Vor allem drei Formen des Kopfschmerzes dominieren: Clusterkopfschmerz, Spannungskopfschmerz und Migräne. Spannungskopfschmerz tritt bei 53,6 Prozent aller Kopfschmerzpatienten auf, während Migräne 38,4 Prozent aller Kopfschmerzdiagnosen ausmacht.

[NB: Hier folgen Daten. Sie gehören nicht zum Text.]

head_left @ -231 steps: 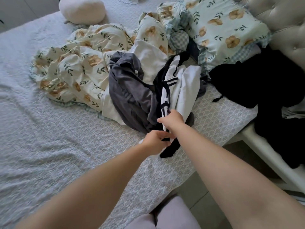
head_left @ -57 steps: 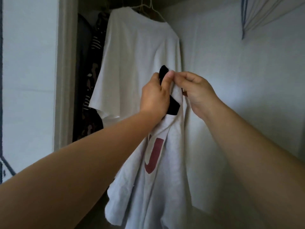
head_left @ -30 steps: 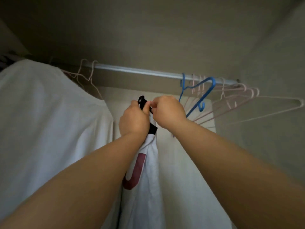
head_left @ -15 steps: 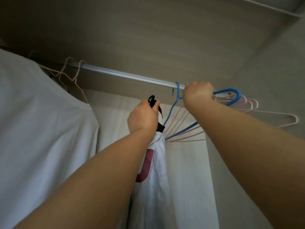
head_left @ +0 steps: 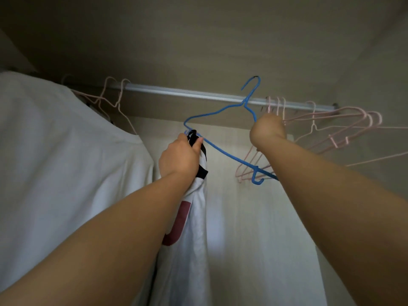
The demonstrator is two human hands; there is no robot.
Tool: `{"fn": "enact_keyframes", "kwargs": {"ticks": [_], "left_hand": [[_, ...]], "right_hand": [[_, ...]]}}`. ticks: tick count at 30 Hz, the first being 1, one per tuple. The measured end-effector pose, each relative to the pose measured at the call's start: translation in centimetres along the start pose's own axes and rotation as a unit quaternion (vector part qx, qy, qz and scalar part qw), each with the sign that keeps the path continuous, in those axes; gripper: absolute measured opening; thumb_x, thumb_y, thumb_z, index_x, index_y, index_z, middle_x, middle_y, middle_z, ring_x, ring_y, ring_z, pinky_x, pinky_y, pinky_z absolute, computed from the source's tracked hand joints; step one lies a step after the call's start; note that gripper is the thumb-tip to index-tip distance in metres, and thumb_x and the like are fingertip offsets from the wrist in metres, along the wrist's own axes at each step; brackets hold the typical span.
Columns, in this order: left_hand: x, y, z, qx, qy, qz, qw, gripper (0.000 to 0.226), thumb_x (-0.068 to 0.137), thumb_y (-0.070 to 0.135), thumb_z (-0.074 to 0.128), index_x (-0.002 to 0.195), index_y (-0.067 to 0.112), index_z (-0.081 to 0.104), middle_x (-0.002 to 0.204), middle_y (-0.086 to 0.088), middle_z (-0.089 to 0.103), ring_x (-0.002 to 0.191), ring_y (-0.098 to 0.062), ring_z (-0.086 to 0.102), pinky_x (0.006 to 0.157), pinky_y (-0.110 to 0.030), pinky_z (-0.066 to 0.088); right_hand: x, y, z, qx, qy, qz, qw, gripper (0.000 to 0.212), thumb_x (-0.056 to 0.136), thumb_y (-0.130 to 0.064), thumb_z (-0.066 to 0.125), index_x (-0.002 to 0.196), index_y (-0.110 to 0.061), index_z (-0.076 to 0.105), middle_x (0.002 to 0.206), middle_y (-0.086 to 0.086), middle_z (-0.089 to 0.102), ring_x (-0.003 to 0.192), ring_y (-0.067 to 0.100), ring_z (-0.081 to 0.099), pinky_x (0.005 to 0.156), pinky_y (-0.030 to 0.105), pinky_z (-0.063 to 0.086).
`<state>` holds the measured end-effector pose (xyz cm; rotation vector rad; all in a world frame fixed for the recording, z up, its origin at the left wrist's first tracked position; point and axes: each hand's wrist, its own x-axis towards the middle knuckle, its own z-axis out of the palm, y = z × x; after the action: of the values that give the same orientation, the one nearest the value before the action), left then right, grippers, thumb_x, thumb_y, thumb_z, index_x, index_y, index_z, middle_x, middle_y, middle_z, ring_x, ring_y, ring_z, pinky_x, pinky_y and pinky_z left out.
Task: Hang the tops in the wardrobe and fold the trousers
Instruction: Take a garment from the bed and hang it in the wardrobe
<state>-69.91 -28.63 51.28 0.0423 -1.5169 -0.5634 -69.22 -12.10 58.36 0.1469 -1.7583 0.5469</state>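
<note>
I look up into the wardrobe. My left hand (head_left: pixel 180 159) grips the black collar of a white top (head_left: pixel 194 228) with a dark red letter, which hangs down from my fist. My right hand (head_left: pixel 267 130) holds a blue wire hanger (head_left: pixel 220 111) by its right shoulder. The hanger is off the metal rail (head_left: pixel 198 94), its hook standing free above the rail. The hanger's left tip touches the collar at my left hand.
A white top (head_left: pixel 66 173) hangs on pink hangers at the left of the rail. Several bare pink hangers (head_left: pixel 331 129) hang at the right end. The wardrobe's back wall (head_left: pixel 254 217) and ceiling close the space behind and above.
My right hand has lifted the blue hanger off the rail and swung it left, so its tip now meets the collar held in my left hand.
</note>
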Motion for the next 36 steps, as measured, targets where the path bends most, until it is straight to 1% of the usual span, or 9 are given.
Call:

Unterschiede und richtige Behandlung
„Der Spannungskopfschmerz entsteht durch eine veränderte Haltung der oberen Nackengelenke, was zu einer Kontraktion der Muskulatur von der Schädelbasis bis zu den Schultern führt“, erläutert Börner. „Dann kommt es zu unangenehmen Schmerzen im Hinterkopf und im Augenhintergrund. Der Clusterkopfschmerz gehört hingegen zu den vaskulären Kopfschmerzen, die bei Blutdruckschwankungen infolge von Stresssituationen auftreten. Oftmals sind sie einseitig, hinter dem Auge liegend, und die Betroffenen klagen über pochende Schmerzen und Lichtempfindlichkeit.“
Migränekopfschmerzen sind eher stoffwechselbedingt und haben meist eindeutige Auslöser wie Schlafmangel oder die Unverträglichkeit bestimmter Nahrungsmittel. Sie belasten den Kopf helmförmig, und teilweise tritt eine Aura auf, die mit heftiger Übelkeit und neurologischen Störungen einhergeht. Insgesamt beeinträchtigt Migräne den Allgemeinzustand der Patienten massiv.
Behandlung und Prävention
Benjamin Börner behandelt das Alarmsignal Kopfschmerz zunächst symptomatisch – etwa mit Techniken wie Akupunktur und Neuraltherapie. Es sei wichtig, das Symptom nicht zu banalisieren oder selbst zu medikamentieren. „Der Patient muss beurteilt und die Ursache des Symptoms ermittelt werden. Stellen Sie sich ein Gerät mit blinkender Fehlerlampe vor, die mit dunklem Klebeband abgedeckt ist. Nach einer Weile läuft das Gerät Gefahr zu explodieren, weil die Warnungen ignoriert wurden“, veranschaulicht Börner. Es ist daher entscheidend, den eigenen Körper zu kennen und frühzeitig auf ihn zu hören.
Langfristig genesen
Vor allem Migränepatienten wünschen sich nichts sehnlicher als eine dauerhafte Linderung ihrer Beschwerden. Bei ihnen führen hauptsächlich stoffwechselbedingte sowie immunologische Reaktionen und Veränderungen in der Mikrovaskulatur zu den belastenden Symptomen. Börner rät Betroffenen daher, ihren Lebensstil kritisch zu hinterfragen. Essenziell sind Ruhe- und Schlafzeiten, da Störungen des Schlafverhaltens nachweislich zu Kopfschmerzen führen können. „Die Unfähigkeit des Körpers, sich auszuruhen, führt in einen Teufelskreis: Schmerz fördert die Müdigkeit, was zu einem anhaltenden Anstieg von Cortisol führt. Dieser löst nicht nur Schlaflosigkeit aus, sondern erhöht auch das Stressniveau und führt letztendlich zu chronischer Müdigkeit – auch bekannt als Chronisches Fatigue-Syndrom“, so Börner. Um dieses Worst-Case-Szenario zu vermeiden, empfiehlt er eine ausgewogene, hauptsächlich zuckerfreie Ernährung sowie ausreichende körperliche Betätigung. So können auch Kopfschmerzpatienten endlich ein neues, gesundes Leben beginnen.